### Task details
Find the line that contains "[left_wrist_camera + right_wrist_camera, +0". Then set down that line and all the lines after it, to the end of the records, exactly and with nothing added.

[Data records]
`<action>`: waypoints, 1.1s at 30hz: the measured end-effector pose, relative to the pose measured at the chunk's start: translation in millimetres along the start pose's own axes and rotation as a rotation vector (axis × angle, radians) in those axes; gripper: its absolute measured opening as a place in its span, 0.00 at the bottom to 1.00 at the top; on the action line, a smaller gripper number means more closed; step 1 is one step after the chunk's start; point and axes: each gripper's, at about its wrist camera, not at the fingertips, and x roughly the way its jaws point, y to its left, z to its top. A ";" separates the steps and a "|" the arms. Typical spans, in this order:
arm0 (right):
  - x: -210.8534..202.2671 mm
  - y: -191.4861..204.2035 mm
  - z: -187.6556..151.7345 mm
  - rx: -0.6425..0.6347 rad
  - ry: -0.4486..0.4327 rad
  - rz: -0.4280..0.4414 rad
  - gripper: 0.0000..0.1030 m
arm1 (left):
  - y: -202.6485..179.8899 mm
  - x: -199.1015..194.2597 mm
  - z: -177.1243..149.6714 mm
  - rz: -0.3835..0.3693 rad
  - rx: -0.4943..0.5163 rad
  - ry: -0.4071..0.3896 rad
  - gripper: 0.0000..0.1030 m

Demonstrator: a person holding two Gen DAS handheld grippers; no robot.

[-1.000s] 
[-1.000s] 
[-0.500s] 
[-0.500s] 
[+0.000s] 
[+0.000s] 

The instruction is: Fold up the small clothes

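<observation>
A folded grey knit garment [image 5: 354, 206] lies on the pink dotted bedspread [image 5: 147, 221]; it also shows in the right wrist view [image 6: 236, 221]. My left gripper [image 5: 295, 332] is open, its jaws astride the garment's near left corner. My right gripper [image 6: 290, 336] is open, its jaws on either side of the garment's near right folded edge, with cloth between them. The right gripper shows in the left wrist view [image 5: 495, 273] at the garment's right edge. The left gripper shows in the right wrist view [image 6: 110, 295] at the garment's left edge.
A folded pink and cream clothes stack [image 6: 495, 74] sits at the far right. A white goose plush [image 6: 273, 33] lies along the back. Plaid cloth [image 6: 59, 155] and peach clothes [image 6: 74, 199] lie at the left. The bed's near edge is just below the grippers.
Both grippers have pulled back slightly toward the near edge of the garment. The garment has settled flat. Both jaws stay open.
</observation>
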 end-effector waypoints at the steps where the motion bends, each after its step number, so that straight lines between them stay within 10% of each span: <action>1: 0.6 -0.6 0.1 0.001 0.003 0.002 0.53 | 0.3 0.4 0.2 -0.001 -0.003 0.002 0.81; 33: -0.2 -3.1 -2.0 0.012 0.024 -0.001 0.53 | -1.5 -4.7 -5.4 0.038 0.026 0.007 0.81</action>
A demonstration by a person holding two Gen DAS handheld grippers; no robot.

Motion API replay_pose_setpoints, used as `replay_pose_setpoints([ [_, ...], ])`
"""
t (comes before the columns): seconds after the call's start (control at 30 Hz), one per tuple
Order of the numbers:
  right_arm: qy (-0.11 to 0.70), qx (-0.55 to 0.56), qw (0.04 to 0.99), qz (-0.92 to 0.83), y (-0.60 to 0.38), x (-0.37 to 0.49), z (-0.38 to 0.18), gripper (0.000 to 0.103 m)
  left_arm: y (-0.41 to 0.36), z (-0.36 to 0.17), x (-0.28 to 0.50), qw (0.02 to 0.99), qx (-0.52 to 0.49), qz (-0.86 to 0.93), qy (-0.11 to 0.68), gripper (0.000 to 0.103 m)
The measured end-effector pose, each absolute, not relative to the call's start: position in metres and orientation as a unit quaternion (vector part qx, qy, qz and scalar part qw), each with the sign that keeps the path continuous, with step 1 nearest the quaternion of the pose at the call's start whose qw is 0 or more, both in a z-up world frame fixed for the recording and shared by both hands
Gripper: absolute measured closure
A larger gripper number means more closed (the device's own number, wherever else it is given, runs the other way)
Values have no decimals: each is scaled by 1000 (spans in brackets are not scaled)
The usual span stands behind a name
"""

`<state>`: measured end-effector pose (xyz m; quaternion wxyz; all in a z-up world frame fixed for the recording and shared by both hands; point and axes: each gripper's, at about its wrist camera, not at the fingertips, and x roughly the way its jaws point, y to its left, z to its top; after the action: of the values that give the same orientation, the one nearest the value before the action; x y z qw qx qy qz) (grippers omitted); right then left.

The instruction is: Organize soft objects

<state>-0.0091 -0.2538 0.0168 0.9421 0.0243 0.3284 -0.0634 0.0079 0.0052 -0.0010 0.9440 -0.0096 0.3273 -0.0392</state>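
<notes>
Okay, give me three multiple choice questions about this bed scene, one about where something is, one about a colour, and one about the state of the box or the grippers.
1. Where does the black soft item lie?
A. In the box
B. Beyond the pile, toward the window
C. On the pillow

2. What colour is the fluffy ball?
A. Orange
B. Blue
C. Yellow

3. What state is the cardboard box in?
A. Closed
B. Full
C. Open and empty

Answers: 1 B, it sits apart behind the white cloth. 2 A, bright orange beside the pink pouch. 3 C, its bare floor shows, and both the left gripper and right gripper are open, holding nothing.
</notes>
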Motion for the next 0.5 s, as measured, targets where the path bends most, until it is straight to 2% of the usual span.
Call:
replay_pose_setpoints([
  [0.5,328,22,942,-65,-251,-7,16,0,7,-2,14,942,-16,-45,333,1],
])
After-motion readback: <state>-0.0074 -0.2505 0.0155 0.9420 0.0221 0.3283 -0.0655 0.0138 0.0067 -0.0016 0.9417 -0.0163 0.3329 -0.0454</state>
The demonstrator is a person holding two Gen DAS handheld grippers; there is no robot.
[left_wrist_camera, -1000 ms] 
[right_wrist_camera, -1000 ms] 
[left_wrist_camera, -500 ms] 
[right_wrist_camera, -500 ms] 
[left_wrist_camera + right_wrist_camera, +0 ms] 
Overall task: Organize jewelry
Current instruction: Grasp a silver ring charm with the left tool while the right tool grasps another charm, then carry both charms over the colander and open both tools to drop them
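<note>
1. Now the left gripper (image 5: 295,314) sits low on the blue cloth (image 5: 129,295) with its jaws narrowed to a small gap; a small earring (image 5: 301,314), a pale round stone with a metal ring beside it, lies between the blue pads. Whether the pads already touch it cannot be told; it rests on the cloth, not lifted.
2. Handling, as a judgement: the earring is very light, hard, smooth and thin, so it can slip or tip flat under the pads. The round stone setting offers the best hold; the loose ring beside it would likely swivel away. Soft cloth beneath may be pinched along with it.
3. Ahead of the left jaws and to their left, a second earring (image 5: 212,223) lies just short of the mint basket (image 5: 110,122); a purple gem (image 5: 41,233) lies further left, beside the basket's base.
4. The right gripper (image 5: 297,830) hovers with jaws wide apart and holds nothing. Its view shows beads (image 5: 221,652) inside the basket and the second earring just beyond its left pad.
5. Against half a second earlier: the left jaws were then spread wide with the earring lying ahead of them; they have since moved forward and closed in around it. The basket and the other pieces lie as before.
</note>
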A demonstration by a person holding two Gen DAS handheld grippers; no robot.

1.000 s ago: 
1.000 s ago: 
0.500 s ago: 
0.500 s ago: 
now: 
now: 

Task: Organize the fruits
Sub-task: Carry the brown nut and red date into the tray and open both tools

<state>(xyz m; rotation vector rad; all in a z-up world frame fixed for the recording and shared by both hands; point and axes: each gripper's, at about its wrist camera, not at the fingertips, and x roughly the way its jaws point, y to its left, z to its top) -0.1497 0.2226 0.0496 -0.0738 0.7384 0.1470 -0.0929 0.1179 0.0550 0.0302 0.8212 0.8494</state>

### Task solution
[left_wrist_camera + right_wrist_camera, +0 ms] 
Overall task: Organize jewelry
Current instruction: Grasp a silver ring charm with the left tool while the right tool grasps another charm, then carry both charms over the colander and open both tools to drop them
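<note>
1. Now the left gripper (image 5: 295,314) sits low on the blue cloth (image 5: 129,295) with its jaws narrowed to a small gap; a small earring (image 5: 301,314), a pale round stone with a metal ring beside it, lies between the blue pads. Whether the pads already touch it cannot be told; it rests on the cloth, not lifted.
2. Handling, as a judgement: the earring is very light, hard, smooth and thin, so it can slip or tip flat under the pads. The round stone setting offers the best hold; the loose ring beside it would likely swivel away. Soft cloth beneath may be pinched along with it.
3. Ahead of the left jaws and to their left, a second earring (image 5: 212,223) lies just short of the mint basket (image 5: 110,122); a purple gem (image 5: 41,233) lies further left, beside the basket's base.
4. The right gripper (image 5: 297,830) hovers with jaws wide apart and holds nothing. Its view shows beads (image 5: 221,652) inside the basket and the second earring just beyond its left pad.
5. Against half a second earlier: the left jaws were then spread wide with the earring lying ahead of them; they have since moved forward and closed in around it. The basket and the other pieces lie as before.
</note>
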A demonstration by a person holding two Gen DAS handheld grippers; no robot.

1.000 s ago: 
1.000 s ago: 
0.500 s ago: 
0.500 s ago: 
now: 
now: 

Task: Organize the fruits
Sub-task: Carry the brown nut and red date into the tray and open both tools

<state>(xyz m; rotation vector rad; all in a z-up world frame fixed for the recording and shared by both hands; point and axes: each gripper's, at about its wrist camera, not at the fingertips, and x roughly the way its jaws point, y to its left, z to its top) -0.1497 0.2226 0.0496 -0.0738 0.7384 0.1470 -0.0929 0.1179 0.0550 0.0302 0.8212 0.8494</state>

The answer has now been finished.